■ **WHAT IS EXPECTED**
The lines needed are those from the start of the records through the line holding "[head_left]", each copied exactly.

■ **DATA FOR THIS TASK**
────────────────

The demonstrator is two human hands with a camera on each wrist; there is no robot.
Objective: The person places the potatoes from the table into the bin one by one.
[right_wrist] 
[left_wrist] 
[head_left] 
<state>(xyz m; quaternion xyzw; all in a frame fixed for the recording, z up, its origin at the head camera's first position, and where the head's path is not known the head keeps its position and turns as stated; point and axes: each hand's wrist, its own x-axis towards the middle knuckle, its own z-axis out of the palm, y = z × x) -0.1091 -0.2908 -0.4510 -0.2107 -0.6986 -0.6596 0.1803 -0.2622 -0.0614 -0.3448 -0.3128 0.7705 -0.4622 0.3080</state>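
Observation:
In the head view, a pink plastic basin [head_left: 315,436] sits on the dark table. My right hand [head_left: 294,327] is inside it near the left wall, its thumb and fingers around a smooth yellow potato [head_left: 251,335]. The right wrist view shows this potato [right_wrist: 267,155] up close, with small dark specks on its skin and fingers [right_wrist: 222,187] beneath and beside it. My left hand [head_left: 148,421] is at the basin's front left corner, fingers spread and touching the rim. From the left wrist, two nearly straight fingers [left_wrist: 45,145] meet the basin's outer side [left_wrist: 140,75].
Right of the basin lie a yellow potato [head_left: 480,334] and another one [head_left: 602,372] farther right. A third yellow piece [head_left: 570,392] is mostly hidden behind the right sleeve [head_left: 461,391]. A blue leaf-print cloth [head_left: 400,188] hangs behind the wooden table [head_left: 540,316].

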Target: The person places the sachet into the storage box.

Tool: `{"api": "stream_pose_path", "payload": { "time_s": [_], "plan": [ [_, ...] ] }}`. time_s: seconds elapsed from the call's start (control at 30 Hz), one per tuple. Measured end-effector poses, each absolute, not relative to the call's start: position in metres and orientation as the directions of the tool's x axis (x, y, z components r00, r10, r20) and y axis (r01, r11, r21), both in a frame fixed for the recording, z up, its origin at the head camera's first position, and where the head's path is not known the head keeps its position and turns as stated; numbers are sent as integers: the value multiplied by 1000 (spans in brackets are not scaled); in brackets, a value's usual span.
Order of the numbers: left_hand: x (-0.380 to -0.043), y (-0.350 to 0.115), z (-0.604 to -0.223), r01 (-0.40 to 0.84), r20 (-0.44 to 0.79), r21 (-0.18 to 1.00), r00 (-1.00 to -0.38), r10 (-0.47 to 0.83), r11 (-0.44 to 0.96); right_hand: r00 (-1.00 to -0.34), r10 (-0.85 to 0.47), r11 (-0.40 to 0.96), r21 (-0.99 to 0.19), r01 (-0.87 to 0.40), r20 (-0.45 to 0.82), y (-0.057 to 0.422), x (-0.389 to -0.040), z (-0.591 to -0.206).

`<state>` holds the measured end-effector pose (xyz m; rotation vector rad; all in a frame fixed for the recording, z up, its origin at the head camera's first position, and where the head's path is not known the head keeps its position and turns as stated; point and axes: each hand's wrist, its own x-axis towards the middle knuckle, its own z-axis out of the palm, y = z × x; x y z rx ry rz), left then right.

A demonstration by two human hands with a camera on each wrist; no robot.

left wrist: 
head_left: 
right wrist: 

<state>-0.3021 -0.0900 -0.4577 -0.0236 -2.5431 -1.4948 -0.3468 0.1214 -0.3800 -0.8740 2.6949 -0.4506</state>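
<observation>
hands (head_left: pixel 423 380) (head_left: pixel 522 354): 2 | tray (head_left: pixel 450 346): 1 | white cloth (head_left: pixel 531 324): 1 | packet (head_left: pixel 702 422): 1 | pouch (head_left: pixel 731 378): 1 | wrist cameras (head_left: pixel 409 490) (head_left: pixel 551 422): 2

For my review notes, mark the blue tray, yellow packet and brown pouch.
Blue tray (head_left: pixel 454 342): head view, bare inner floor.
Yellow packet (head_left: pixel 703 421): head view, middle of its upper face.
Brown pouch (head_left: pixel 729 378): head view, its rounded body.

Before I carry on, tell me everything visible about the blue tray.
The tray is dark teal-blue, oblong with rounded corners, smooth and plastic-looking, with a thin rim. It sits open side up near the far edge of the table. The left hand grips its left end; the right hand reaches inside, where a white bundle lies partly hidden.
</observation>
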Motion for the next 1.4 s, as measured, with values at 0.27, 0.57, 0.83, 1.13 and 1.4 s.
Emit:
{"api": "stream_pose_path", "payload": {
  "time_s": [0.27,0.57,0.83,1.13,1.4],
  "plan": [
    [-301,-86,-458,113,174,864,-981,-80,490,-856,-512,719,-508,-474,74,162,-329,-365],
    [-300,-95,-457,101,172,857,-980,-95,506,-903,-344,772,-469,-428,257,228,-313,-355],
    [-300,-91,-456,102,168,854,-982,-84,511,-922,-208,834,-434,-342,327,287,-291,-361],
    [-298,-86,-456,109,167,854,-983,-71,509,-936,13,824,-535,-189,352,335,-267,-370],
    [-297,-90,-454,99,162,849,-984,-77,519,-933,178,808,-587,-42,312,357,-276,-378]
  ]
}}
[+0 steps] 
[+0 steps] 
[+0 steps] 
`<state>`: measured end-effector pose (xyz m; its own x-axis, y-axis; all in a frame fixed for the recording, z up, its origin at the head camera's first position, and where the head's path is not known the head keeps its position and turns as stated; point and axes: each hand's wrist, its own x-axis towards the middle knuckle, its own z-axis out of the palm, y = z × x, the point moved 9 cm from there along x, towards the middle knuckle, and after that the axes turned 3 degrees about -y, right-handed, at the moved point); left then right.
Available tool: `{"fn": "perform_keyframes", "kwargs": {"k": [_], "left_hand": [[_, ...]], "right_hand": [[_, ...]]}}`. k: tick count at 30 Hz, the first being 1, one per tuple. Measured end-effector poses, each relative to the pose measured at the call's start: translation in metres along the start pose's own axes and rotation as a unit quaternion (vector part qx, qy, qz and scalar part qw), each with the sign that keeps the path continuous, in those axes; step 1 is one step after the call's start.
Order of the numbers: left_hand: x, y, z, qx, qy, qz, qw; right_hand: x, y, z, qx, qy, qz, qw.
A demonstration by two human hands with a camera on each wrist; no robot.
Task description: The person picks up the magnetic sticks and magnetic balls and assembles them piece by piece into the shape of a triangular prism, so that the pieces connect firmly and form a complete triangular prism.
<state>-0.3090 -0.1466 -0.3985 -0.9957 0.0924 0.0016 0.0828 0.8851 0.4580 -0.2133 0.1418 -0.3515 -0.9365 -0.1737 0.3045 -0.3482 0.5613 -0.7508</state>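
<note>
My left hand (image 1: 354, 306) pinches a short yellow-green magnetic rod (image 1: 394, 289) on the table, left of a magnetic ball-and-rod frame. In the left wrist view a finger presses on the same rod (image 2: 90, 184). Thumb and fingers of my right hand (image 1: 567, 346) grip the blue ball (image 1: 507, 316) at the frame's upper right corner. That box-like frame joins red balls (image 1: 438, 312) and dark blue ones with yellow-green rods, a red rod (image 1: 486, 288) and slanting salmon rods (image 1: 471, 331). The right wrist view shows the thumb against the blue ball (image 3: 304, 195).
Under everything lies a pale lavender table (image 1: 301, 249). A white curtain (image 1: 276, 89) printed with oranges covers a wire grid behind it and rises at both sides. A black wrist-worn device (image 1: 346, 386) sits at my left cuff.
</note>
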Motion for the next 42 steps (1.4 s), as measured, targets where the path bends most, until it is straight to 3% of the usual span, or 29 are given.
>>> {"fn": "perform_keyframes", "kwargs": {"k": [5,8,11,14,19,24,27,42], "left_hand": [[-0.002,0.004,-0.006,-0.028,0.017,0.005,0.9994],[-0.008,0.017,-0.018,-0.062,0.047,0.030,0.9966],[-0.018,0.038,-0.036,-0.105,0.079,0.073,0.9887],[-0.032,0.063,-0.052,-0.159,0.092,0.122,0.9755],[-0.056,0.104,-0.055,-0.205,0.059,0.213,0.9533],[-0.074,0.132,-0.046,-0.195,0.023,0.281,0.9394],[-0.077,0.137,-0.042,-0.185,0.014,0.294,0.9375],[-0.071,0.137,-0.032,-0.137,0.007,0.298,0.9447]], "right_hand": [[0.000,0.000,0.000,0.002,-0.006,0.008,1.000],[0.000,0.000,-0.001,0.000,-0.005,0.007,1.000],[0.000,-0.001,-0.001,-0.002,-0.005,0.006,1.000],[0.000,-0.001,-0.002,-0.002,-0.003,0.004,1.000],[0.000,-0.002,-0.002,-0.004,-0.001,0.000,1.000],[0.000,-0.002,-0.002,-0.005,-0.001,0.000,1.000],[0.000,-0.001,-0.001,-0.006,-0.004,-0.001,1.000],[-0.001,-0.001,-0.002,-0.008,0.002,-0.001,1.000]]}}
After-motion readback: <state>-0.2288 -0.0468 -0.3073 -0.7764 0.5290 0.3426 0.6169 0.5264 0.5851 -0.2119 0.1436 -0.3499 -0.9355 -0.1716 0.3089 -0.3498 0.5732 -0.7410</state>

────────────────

■ **SOLUTION**
The demonstrator is two human hands with a camera on each wrist; there is no robot.
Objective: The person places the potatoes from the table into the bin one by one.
[right_wrist] 
[left_wrist] 
[head_left] 

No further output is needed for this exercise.